WHAT IS REQUIRED >> When you reach a picture, skip it, and retype every line below exactly.

------ RECORDED DATA ------

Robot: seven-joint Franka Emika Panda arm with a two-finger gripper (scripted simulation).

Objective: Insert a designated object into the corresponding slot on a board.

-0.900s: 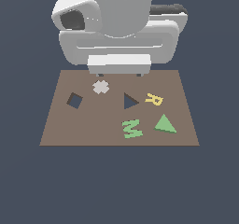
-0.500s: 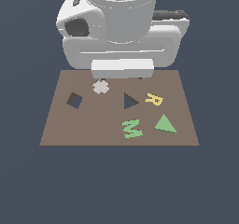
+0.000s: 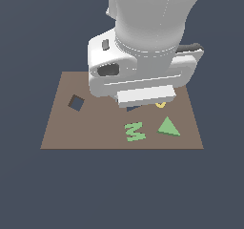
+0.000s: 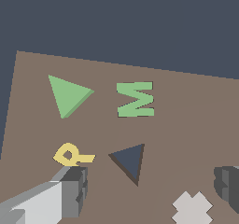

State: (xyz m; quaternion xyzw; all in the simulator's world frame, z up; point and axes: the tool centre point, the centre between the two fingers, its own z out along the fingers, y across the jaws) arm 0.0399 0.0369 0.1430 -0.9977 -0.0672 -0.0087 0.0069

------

SOLVED PROBLEM >>
Robot: seven-joint Franka Emika Panda arm with a two-finger gripper (scripted simulation).

Objective: Insert a designated object into the corresponding slot on a board.

-0.900s: 
-0.500s: 
+0.000s: 
+0.000s: 

State: (xyz m; quaternion xyzw; all in the simulator's world frame, z up; point and axes: the tool centre point, the centre between the two fingers, its own z out along the fingers, y across the jaws) arm 0.0399 0.0369 0.1430 -0.9977 -0.0672 -0.0087 0.0069

No more is needed for this exercise.